Pitfall 2: ファイルエンコーディングに注意
これは比較的初歩的な話なのですが、Javaを普段使っている人がScalaを使い始めたときにしばしばはまる罠です。基本的には、すぐに気づく話ですが、念のため述べておきます。
(少なくともOracle JDKの)javacでは、特にオプションを指定しない場合、Javaプログラムのファイルエンコーディングを、プラットフォームのデフォルトエンコーディングとみなしてコンパイルしようとします。
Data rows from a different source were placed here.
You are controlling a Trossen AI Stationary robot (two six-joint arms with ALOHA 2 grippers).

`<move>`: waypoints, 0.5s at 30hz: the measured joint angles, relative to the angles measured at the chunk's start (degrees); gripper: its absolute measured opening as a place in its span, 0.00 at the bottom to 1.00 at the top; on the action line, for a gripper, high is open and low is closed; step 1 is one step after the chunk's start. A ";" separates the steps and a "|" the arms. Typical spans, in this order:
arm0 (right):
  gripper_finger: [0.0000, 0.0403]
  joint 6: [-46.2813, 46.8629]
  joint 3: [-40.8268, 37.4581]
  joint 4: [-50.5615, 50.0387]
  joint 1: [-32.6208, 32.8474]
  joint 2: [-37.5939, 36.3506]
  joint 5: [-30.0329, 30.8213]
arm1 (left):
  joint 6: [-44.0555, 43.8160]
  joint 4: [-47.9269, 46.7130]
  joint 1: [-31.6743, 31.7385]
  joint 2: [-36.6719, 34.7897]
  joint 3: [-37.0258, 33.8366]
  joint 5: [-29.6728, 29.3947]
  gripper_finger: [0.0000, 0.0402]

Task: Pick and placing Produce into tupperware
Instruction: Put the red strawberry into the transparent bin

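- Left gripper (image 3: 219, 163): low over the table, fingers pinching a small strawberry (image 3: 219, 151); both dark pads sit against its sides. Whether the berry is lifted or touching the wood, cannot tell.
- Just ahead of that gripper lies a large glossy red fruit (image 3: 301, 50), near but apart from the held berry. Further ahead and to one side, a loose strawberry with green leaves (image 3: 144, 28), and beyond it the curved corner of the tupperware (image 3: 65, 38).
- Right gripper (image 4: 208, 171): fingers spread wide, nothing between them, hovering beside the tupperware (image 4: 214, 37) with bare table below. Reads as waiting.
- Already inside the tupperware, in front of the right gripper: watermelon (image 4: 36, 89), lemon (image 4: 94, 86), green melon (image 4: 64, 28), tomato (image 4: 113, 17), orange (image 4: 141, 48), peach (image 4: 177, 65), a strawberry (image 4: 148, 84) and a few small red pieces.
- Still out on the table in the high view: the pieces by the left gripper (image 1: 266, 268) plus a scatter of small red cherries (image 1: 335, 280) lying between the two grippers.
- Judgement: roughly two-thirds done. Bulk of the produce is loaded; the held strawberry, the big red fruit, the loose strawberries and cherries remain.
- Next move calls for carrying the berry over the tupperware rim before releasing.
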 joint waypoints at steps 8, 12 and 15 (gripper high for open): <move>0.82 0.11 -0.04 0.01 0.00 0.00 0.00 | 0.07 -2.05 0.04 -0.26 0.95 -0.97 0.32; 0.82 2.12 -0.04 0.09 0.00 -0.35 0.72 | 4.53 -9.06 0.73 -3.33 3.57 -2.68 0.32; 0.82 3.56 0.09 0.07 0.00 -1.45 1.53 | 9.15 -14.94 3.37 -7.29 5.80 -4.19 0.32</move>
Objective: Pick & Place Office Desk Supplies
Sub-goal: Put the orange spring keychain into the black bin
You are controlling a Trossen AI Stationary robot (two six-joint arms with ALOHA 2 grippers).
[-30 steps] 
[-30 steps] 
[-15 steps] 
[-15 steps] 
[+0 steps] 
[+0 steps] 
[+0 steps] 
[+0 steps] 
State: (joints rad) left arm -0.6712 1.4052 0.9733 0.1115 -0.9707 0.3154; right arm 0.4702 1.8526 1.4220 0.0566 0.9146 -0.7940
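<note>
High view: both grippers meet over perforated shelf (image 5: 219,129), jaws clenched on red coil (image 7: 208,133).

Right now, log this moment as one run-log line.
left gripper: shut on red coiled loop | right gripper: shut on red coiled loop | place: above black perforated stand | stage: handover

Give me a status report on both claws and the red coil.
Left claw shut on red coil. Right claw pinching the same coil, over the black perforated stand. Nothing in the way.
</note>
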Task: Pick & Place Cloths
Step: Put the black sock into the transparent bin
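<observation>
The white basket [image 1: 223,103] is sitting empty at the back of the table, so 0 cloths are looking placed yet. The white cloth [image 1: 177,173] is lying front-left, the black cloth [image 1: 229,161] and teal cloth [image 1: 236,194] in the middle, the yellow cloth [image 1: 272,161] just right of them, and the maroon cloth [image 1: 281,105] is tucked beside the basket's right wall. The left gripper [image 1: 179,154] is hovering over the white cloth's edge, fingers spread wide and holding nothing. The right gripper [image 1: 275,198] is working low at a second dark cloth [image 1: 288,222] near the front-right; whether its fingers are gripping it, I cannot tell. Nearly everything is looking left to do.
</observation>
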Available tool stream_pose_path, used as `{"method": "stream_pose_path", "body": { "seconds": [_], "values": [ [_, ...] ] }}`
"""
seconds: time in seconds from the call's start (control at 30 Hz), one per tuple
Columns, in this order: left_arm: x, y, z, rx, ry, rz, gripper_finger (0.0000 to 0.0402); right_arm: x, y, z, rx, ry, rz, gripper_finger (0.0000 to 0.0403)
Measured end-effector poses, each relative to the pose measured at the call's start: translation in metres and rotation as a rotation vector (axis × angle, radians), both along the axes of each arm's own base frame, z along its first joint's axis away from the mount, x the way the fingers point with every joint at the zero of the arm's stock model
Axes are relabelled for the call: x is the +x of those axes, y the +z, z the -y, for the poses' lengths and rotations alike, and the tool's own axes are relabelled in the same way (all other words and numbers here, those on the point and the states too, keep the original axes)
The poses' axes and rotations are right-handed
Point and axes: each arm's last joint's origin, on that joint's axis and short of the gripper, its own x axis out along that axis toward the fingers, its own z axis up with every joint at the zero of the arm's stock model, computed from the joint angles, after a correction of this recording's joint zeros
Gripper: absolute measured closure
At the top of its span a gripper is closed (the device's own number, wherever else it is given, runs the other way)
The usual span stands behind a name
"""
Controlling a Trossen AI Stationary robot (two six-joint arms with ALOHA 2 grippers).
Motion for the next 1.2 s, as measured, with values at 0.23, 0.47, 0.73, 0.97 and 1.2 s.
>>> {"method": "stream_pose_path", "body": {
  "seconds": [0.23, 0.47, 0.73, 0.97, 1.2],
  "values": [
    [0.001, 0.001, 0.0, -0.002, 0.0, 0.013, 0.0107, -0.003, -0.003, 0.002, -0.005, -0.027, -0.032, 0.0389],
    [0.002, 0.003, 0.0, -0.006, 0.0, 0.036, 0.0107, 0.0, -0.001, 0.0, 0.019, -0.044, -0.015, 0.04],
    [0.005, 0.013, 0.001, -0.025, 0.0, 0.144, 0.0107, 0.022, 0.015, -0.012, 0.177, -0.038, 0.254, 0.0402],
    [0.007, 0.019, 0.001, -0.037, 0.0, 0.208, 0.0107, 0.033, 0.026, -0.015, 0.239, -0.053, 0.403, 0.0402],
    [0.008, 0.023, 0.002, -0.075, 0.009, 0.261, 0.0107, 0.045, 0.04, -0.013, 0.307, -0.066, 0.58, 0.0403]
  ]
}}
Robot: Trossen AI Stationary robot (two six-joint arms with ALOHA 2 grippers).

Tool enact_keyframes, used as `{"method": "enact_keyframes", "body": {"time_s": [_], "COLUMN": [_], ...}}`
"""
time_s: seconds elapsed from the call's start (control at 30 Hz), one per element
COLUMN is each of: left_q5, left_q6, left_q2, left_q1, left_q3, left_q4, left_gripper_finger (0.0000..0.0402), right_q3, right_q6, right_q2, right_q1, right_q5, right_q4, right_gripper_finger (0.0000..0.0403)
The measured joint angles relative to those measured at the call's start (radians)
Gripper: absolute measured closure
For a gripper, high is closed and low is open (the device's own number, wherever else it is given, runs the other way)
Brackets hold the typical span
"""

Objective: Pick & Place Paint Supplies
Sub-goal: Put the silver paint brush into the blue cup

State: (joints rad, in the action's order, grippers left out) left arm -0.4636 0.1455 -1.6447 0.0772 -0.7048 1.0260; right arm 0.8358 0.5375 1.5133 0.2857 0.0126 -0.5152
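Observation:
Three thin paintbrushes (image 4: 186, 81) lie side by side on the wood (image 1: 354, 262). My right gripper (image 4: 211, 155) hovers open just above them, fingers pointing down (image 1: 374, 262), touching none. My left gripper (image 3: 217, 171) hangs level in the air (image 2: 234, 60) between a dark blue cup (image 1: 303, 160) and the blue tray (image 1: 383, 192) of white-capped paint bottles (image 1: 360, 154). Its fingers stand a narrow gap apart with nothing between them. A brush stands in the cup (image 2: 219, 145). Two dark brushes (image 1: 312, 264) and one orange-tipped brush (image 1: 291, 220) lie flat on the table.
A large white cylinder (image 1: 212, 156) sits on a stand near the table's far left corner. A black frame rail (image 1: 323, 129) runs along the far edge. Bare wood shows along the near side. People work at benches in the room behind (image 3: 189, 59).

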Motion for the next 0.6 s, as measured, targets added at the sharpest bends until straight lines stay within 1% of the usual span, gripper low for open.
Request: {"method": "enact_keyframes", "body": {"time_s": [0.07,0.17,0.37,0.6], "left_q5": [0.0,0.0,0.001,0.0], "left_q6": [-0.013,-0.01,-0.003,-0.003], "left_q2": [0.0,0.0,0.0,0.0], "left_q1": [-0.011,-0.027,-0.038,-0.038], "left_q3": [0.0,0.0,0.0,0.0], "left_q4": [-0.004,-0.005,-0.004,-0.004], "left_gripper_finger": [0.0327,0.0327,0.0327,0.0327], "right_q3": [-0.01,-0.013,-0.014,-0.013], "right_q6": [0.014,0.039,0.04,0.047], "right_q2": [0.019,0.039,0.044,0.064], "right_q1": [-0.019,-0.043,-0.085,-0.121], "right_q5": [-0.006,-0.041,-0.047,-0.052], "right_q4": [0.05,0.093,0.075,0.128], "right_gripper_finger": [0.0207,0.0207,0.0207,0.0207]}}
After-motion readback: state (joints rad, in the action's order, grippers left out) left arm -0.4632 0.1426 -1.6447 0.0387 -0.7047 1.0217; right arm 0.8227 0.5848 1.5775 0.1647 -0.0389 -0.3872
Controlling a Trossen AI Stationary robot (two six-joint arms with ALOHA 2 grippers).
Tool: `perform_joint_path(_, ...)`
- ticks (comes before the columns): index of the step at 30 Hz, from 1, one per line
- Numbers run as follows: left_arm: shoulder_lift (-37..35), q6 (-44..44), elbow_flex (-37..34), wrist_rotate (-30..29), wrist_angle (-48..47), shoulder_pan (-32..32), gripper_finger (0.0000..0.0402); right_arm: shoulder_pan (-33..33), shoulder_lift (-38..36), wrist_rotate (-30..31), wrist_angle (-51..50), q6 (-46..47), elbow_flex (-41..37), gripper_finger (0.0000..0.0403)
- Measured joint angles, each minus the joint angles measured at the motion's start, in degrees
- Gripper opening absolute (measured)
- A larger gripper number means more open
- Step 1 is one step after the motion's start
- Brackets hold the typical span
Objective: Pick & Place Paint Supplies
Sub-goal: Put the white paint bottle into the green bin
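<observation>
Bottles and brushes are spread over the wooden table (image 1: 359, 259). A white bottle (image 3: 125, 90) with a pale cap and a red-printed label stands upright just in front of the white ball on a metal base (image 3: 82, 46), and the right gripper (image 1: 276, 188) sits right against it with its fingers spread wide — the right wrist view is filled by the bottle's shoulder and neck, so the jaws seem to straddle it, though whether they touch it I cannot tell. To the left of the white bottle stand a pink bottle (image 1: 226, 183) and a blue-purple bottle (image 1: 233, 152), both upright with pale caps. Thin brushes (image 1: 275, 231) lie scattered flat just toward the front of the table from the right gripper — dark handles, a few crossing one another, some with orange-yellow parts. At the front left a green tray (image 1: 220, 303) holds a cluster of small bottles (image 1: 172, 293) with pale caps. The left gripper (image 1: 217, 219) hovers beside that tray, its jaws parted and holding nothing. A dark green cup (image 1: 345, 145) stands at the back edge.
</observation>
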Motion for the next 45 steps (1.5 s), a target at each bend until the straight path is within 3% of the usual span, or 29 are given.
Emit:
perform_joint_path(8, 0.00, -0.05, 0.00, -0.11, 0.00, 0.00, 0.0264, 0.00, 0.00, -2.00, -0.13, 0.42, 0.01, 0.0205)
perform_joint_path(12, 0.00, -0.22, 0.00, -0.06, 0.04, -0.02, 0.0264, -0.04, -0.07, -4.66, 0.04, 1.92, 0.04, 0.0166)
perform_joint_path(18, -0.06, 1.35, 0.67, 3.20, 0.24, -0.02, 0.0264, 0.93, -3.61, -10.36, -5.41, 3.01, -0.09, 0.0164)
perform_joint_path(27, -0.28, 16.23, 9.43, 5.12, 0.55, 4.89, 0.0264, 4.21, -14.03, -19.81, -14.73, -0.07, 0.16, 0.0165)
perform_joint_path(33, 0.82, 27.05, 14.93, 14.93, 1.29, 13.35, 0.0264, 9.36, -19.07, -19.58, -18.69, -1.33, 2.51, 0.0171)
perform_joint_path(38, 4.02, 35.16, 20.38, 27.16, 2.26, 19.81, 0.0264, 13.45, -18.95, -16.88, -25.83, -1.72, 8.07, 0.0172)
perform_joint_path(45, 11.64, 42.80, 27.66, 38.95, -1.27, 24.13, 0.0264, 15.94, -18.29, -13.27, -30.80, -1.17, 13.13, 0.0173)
一方、scalacでは、特にオプションを指定しない場合、ファイルエンコーディングをUTF-8として解釈します。そのため、たとえば、Windows環境でShift_JISでscalaプログラムを書いた場合、たとえば、
object Hello extends App { println("はろー") }
のようなプログラムのファイルエンコーディングがShift_JISだった場合、scalacは
java.io.IOException: MALFORMED[1] at scala.tools.nsc.io.SourceReader$.decode(SourceReader.scala:137) at scala.tools.nsc.io.SourceReader.read(SourceReader.scala:91) ... error: IO error while decoding Hello.scala with UTF-8 Please try specifying another one using the -encoding option
のようなエラーメッセージを吐きます。最後から2番目の行を読めばわかるように、テキストのエンコーディングをデフォルトではUTF-8として解釈しようとして失敗しているわけです。
これを回避するには、
最初からUTF-8でscalaプログラムを書く
-encodingオプションを指定する
のどちらかを選ぶことになります。前者の場合は自明ですので説明は省きますが、後者の場合、
> scalac -encoding Shift_JIS Hello.scala
のように、ファイルエンコーディングを指定してコンパイルすることになります。
どちらを選ぶかはユーザの自由ですが、基本的には、あえて-encodingオプションを使わなければならない理由が無い限り、ScalaプログラムのソースコードはデフォルトのUTF-8にしておくのをお勧めします。